## RECORDED INFORMATION
• • •

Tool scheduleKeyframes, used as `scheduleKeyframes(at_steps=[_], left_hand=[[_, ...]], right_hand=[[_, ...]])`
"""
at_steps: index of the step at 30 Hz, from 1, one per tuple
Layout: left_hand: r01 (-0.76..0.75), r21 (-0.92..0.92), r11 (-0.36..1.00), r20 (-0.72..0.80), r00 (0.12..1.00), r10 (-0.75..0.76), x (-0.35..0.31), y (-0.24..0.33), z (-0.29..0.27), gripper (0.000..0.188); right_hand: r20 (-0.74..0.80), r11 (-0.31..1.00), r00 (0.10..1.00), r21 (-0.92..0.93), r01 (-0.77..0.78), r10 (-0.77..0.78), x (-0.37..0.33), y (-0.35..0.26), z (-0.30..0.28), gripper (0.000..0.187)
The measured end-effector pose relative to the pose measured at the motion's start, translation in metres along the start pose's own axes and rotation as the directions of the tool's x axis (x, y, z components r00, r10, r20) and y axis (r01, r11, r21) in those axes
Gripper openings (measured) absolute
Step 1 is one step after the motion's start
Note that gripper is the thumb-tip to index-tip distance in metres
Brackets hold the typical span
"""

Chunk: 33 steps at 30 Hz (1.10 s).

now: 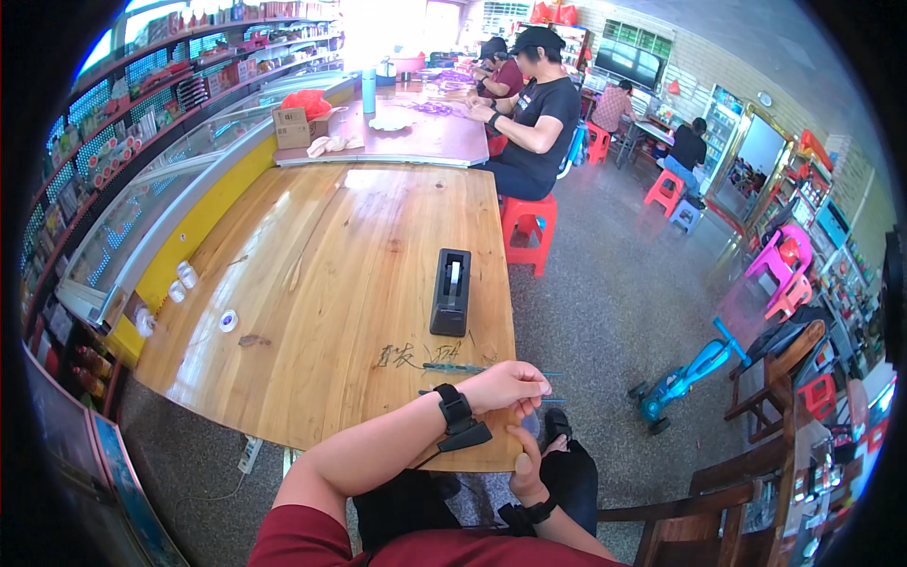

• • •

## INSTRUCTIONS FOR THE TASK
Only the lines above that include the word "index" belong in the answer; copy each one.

## SOLUTION TO THE EXERCISE
at_steps: index of the step at 30 Hz, from 1, one per tuple
Note that gripper is the thumb-tip to index-tip distance in metres

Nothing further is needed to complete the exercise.